> [YOUR ASSIGNMENT]
The full listing, exactly as written and with no images, is the expected output.

> [DATA RECORDS]
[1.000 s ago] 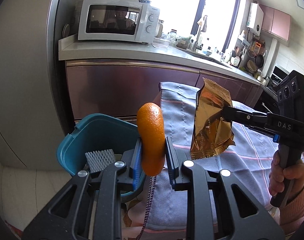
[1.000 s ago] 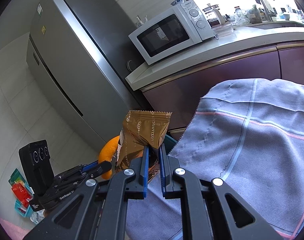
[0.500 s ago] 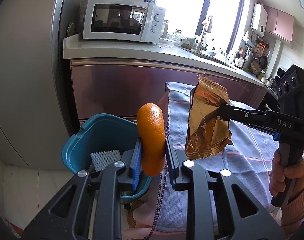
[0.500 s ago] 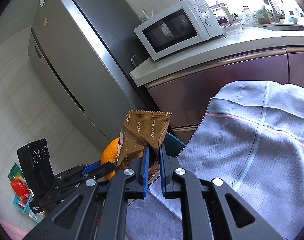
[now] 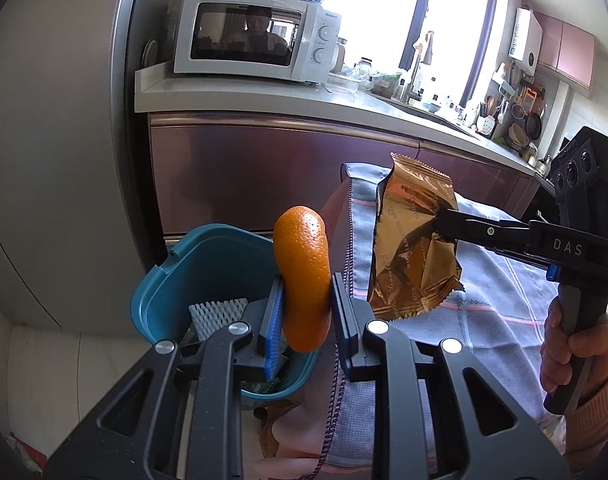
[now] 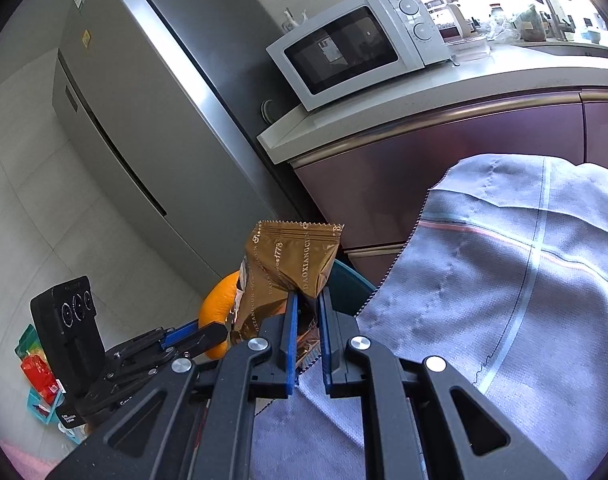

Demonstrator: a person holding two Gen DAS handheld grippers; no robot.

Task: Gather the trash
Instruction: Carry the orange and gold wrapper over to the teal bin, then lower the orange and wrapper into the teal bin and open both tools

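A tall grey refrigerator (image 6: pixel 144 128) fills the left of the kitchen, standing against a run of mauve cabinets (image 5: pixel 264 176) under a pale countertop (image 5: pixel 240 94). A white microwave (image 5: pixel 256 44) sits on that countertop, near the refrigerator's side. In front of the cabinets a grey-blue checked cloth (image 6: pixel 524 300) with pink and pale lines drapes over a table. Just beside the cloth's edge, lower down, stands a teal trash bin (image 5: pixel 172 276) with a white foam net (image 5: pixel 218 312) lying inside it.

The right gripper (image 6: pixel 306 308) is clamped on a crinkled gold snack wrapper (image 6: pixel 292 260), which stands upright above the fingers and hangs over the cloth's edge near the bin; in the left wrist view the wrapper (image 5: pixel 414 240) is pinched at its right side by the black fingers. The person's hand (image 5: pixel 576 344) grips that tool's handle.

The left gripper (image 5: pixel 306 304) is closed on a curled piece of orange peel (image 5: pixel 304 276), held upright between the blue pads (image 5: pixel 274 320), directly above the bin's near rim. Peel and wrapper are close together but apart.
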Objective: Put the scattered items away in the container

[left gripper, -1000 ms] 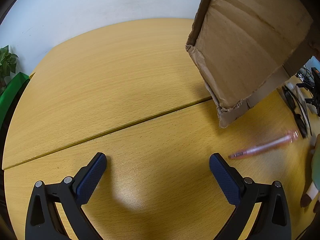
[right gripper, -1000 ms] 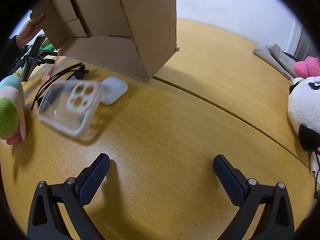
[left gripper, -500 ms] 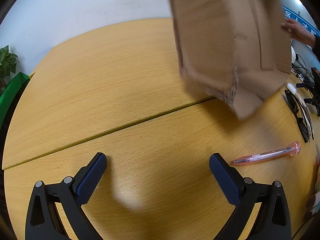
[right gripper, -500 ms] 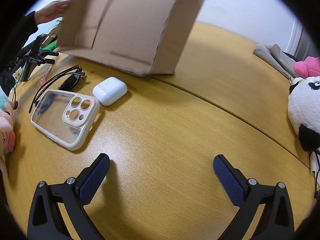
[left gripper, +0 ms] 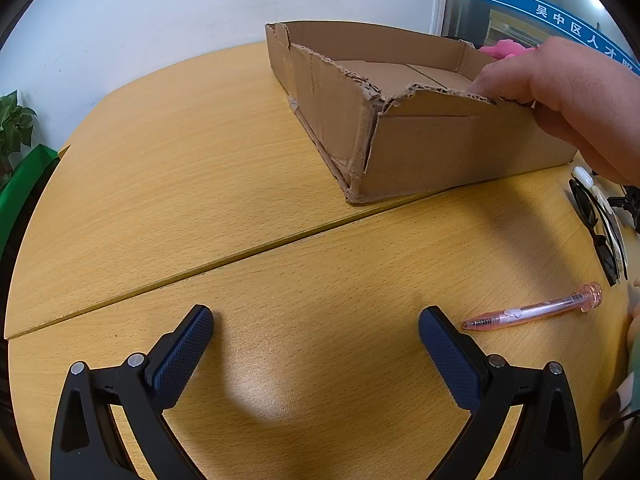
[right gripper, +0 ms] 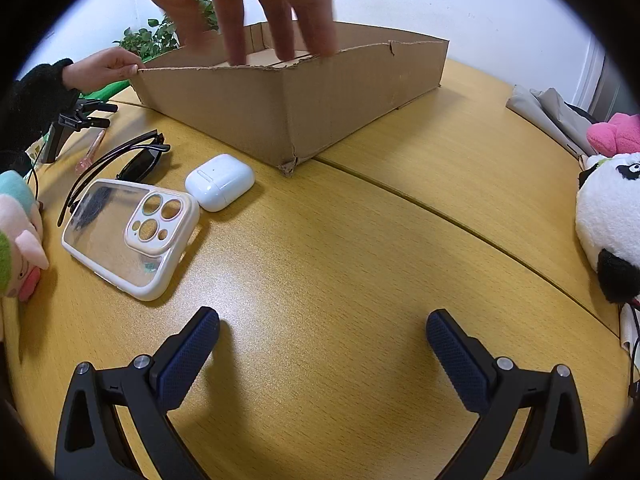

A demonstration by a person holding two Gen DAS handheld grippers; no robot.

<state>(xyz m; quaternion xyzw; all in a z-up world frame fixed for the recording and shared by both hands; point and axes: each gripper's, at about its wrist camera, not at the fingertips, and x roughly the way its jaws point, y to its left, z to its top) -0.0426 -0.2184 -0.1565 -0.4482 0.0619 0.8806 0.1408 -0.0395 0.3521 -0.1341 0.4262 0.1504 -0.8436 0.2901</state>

> [TASK RESPONSE]
[1.000 s ago] 
[1.000 s ago] 
[0.500 s ago] 
[0.500 s ago] 
[now] 
[now] 

Demonstrator: a person holding two Gen DAS handheld grippers; no robot.

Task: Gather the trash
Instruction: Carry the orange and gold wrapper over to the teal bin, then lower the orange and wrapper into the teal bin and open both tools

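A tall grey refrigerator (image 6: pixel 144 128) fills the left of the kitchen, standing against a run of mauve cabinets (image 5: pixel 264 176) under a pale countertop (image 5: pixel 240 94). A white microwave (image 5: pixel 256 44) sits on that countertop, near the refrigerator's side. In front of the cabinets a grey-blue checked cloth (image 6: pixel 524 300) with pink and pale lines drapes over a table. Just beside the cloth's edge, lower down, stands a teal trash bin (image 5: pixel 172 276) with a white foam net (image 5: pixel 218 312) lying inside it.

The right gripper (image 6: pixel 306 308) is clamped on a crinkled gold snack wrapper (image 6: pixel 292 260), which stands upright above the fingers and hangs over the cloth's edge near the bin; in the left wrist view the wrapper (image 5: pixel 414 240) is pinched at its right side by the black fingers. The person's hand (image 5: pixel 576 344) grips that tool's handle.

The left gripper (image 5: pixel 306 304) is closed on a curled piece of orange peel (image 5: pixel 304 276), held upright between the blue pads (image 5: pixel 274 320), directly above the bin's near rim. Peel and wrapper are close together but apart.
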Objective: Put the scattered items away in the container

[left gripper, -1000 ms] 
[right gripper, -1000 ms] 
[left gripper, -500 ms] 
[right gripper, -500 ms] 
[left gripper, +0 ms] 
[right gripper, +0 ms] 

A demonstration by a person holding two Gen DAS handheld grippers; no robot.

<state>(xyz m; quaternion xyzw; all in a z-up world frame fixed for the recording and shared by both hands; point and axes: each gripper's, at about its wrist camera, not at the fingertips, and x roughly the way its jaws point, y to its left, z to its top) -0.0426 -0.2184 -0.1565 -0.4482 0.0619 0.8806 0.1408 -0.0395 0.3521 -0.1341 0.4262 0.1504 -0.8436 0.2901</state>

The requested output is now complete.